▶ [Exercise objective]:
From the entries that follow, copy exactly the lines beginning at the line holding "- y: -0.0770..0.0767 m" and continuing through the line holding "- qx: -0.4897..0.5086".

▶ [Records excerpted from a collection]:
● ● ● ● ● ● ●

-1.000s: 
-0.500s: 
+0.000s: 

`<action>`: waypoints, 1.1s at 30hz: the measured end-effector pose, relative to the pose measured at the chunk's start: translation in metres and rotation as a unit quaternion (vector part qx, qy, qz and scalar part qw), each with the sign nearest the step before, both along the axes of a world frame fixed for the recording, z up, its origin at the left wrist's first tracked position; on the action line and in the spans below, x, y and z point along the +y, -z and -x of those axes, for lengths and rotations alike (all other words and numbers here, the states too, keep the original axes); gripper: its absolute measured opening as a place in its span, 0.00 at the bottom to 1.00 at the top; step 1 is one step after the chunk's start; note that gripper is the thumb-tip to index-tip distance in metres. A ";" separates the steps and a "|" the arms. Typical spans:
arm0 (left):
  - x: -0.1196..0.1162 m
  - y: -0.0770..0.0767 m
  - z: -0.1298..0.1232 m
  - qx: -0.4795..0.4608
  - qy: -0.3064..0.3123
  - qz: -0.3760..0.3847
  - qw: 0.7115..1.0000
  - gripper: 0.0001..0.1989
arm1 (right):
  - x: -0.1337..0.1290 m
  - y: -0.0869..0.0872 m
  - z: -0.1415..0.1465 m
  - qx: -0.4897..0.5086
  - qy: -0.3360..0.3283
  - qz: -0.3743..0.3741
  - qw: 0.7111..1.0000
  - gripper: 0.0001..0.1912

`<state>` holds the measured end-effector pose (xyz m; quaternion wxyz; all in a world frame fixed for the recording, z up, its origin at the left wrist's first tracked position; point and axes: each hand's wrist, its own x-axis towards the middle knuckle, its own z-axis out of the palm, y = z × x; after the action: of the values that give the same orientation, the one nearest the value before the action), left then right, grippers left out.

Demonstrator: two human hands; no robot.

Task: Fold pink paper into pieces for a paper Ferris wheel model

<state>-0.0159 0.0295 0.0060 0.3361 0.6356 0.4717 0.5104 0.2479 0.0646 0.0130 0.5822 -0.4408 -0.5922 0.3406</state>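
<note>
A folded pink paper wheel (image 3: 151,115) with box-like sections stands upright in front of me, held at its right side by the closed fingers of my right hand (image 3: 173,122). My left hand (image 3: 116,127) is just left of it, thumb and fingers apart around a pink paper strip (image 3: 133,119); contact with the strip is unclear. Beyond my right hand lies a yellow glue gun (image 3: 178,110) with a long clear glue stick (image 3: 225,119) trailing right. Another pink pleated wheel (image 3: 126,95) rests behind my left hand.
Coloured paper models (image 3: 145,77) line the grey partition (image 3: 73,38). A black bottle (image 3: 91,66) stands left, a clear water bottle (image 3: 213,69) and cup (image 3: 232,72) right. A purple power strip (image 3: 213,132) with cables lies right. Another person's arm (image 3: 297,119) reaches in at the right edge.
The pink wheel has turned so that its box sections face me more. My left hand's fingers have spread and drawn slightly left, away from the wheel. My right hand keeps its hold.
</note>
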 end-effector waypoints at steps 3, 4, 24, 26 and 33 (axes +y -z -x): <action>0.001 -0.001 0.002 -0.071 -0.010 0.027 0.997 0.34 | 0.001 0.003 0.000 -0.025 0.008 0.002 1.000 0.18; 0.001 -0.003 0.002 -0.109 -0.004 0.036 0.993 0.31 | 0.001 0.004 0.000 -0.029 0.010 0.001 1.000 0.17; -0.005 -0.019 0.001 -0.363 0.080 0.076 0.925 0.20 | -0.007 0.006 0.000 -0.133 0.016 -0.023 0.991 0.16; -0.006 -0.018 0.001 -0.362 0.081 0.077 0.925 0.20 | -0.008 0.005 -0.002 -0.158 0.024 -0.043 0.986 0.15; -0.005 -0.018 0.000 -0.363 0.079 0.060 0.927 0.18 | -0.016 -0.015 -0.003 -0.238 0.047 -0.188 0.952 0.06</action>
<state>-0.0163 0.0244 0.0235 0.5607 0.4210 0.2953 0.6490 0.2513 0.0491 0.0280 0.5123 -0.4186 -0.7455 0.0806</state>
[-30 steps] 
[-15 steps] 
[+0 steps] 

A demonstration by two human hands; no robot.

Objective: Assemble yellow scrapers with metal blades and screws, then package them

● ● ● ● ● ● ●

▶ [Solution to this problem]:
  - y: -0.0770..0.0767 m
  - z: -0.1298..0.1232 m
  - qx: -0.4795..0.4608
  - qy: -0.3064..0.3123
  - qz: -0.3760..0.3847
  - qw: 0.7115..1.0000
  - gripper: 0.0001..0.1989
arm1 (right):
  - x: -0.1337..0.1290 m
  - y: -0.0869..0.0872 m
  - z: -0.1415..0.1465 m
  - qx: -0.4897..0.5086

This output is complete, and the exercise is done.